▶ **Task details**
Nothing but the lines below from the one containing "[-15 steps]" through the one containing "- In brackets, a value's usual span" should appear in the answer, exact and without pictures.

▶ **Stored data**

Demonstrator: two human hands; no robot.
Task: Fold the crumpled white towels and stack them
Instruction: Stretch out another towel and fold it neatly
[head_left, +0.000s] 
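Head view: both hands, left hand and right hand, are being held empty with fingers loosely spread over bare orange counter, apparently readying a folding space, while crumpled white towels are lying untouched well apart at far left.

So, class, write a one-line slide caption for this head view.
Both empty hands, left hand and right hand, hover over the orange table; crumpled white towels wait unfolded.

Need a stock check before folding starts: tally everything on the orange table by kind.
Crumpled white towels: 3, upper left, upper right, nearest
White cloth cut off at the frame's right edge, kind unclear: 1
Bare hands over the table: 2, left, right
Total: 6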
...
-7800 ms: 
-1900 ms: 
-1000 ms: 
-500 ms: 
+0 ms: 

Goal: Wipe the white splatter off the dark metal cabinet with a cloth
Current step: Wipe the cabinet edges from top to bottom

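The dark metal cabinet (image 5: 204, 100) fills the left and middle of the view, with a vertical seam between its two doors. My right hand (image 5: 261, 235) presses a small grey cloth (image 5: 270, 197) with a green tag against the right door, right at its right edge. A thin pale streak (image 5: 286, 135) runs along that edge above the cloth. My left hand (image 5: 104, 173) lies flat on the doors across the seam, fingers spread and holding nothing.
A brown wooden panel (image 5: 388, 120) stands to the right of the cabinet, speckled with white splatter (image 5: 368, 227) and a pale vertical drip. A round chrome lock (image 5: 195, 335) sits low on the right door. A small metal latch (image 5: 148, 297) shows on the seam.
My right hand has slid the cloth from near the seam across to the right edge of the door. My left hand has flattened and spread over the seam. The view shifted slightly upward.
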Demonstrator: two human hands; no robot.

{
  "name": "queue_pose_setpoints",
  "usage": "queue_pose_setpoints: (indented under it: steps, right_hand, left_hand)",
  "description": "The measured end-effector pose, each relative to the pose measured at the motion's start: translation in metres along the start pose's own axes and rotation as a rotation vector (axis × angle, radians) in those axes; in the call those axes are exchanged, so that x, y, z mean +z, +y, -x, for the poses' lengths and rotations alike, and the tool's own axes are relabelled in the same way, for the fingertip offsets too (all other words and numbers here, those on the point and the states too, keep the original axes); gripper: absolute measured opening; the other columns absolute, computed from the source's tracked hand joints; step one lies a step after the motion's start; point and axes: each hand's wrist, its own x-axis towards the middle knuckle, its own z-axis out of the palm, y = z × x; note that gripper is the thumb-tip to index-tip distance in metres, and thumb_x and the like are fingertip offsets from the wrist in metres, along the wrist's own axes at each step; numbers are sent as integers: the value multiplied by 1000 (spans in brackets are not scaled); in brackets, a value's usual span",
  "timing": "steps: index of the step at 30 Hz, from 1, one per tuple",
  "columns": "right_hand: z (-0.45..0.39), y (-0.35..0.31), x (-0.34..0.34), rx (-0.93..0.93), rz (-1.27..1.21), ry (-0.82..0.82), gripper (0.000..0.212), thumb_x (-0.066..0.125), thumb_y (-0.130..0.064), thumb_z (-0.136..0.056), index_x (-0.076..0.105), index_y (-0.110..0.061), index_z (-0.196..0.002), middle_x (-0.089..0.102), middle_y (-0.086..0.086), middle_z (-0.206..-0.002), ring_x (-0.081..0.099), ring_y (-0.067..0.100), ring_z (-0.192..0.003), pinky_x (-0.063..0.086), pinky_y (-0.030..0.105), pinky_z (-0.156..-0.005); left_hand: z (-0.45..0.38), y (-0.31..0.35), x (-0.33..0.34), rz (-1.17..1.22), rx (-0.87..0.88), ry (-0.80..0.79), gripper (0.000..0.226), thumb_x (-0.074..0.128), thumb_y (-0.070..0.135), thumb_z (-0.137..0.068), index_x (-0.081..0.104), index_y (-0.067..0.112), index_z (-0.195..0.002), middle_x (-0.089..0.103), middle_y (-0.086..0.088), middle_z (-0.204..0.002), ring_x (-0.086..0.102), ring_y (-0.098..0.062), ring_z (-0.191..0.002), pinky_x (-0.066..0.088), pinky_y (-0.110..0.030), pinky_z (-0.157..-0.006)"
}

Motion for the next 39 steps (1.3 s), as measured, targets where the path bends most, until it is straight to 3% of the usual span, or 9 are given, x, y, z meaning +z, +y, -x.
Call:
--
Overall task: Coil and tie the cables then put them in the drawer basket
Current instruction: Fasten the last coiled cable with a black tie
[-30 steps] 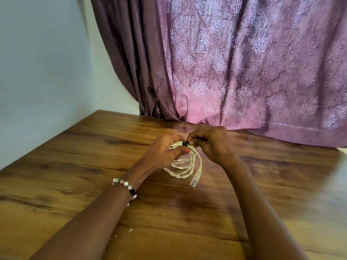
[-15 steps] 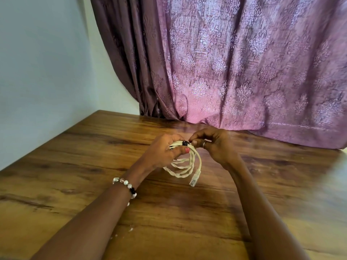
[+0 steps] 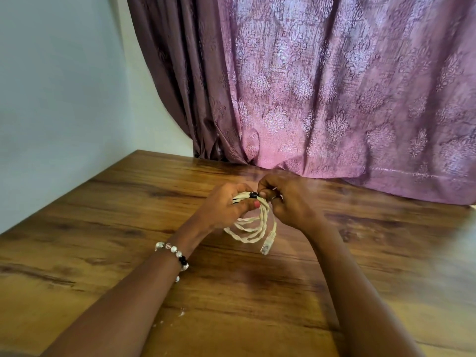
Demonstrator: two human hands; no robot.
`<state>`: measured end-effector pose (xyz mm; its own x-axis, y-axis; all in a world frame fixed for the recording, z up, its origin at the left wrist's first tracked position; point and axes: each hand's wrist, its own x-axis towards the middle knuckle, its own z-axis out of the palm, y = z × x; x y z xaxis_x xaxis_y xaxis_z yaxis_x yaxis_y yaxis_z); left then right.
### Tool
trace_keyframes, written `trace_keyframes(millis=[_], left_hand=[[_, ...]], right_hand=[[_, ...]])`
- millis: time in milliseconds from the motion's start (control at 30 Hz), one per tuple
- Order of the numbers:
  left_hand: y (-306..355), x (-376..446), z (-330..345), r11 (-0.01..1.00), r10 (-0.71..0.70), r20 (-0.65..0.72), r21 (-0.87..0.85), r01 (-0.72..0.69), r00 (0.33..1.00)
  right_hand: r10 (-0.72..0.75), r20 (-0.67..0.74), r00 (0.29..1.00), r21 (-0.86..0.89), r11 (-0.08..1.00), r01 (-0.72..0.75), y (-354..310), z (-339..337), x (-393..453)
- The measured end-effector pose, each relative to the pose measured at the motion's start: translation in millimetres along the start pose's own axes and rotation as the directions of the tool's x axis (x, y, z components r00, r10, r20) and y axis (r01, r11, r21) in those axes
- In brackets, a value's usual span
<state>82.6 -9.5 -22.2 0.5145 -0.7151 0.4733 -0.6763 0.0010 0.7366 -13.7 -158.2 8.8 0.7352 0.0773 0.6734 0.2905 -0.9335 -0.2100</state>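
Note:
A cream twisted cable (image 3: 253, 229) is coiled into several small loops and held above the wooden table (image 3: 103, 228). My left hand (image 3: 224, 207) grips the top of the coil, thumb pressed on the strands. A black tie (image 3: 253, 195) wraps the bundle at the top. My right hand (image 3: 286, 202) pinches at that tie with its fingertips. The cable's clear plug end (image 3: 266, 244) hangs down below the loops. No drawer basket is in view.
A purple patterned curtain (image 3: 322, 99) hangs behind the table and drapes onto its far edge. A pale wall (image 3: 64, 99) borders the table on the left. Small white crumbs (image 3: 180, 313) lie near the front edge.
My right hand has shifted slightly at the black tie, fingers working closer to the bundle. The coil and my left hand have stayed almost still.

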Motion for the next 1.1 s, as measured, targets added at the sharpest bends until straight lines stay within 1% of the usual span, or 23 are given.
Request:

▶ **Written answer**
[-15 steps] 
[+0 steps] 
Demonstrator: two human hands; no robot.
`<state>`: measured end-effector pose (xyz mm; its own x-axis, y-axis; all in a world frame fixed for the recording, z up, its origin at the left wrist's first tracked position; point and axes: each hand's wrist, its own x-axis towards the middle knuckle, its own z-axis out of the palm, y = z × x; x y z xaxis_x xaxis_y xaxis_z yaxis_x yaxis_y yaxis_z); left then right.
### Tool
trace_keyframes, written `trace_keyframes(millis=[_], left_hand=[[_, ...]], right_hand=[[_, ...]])`
- millis: time in milliseconds from the motion's start (control at 30 Hz), one per tuple
- Order of the numbers:
  left_hand: y (-306..355), x (-376..446), z (-330..345), r11 (-0.01..1.00), r10 (-0.71..0.70), r20 (-0.65..0.72), r21 (-0.87..0.85), r01 (-0.72..0.69), r00 (0.33..1.00)
  right_hand: r10 (-0.72..0.75), r20 (-0.67..0.74), r00 (0.29..1.00), r21 (-0.86..0.89), r11 (-0.08..1.00), r01 (-0.72..0.75), y (-354..310), z (-339..337), x (-393..453)
- The measured end-effector pose, each relative to the pose measured at the motion's start: translation in millimetres along the start pose's own axes and rotation as the directions of the tool's x axis (x, y, z components r00, r10, r20) and y axis (r01, r11, r21) in those axes
- In brackets, a value's usual span

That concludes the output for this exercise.